All lines that hold the string "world" should be copied. Find them in the listing below.
┌──
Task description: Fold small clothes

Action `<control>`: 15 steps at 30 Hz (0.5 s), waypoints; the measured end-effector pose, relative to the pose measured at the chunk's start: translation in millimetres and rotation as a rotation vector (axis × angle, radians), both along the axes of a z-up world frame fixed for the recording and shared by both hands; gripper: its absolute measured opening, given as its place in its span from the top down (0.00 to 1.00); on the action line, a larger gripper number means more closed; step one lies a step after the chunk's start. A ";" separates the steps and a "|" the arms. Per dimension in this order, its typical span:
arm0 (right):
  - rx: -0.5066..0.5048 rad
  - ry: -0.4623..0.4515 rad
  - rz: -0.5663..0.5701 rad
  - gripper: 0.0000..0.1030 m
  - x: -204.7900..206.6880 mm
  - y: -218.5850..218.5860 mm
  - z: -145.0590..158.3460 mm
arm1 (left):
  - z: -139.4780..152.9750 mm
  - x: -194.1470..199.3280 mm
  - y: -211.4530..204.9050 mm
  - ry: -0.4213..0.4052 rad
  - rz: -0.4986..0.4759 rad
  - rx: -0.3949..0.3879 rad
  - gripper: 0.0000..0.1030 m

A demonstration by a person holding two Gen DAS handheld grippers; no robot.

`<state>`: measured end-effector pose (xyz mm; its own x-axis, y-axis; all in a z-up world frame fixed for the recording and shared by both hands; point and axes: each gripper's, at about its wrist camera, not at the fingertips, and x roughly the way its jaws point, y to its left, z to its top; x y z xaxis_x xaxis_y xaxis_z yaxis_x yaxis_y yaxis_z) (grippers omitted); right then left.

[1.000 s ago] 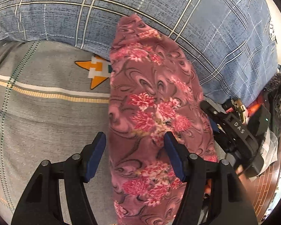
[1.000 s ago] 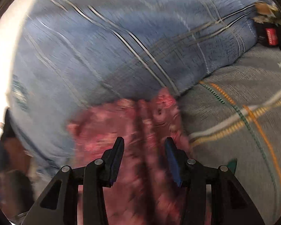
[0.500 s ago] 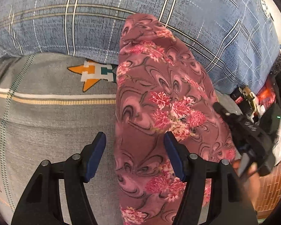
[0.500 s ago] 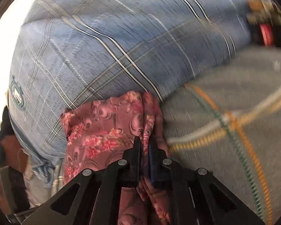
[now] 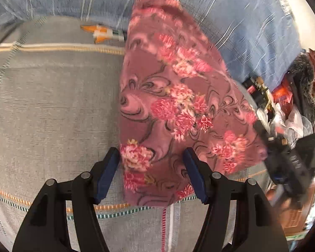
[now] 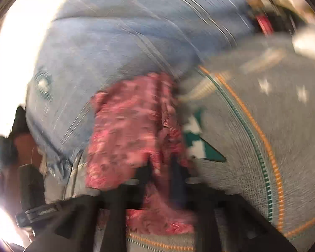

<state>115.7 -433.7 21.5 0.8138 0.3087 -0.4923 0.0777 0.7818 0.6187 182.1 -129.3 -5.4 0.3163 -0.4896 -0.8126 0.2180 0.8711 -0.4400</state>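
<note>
Your right tongs (image 6: 161, 168) have just been closing and now pinch an edge of the floral garment (image 5: 174, 109), which lies on the grey bedspread (image 5: 52, 105). Your left tongs (image 5: 151, 163) stand spread over its near end, gripping nothing. Judged step: first fold; next, carry the pinched edge across.

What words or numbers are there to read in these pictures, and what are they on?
None can be read for sure.
Pale letters on the black body of the right claw, in the left wrist view: smeared.
Round badge on the blue quilt: blurred.
Red packet: too small.
Pink flowery cloth: flowers only, no words.
</note>
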 end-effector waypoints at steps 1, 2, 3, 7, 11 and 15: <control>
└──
■ RESPONSE TO THE TASK
Action `<control>`: 15 steps at 30 Hz (0.5 s), waypoints; the measured end-effector pose, relative to the pose measured at the chunk's start: translation in millimetres and rotation as a rotation vector (axis × angle, radians), both along the axes of a z-up world frame fixed for the recording and shared by both hands; gripper: its absolute measured opening, given as its place in its span from the top down (0.00 to 1.00); on the action line, a larger gripper number means more closed; step one lies a step after the chunk's start. A ";" separates the steps and a "|" the arms. Per dimension in this order, its typical span:
`<state>`: measured end-effector pose (xyz mm; its own x-axis, y-axis; all in a z-up world frame fixed for the recording and shared by both hands; point and axes: each gripper's, at about its wrist camera, not at the fingertips, and x roughly the way its jaws point, y to its left, z to its top; x y z xaxis_x xaxis_y xaxis_z yaxis_x yaxis_y yaxis_z) (grippers omitted); right then left.

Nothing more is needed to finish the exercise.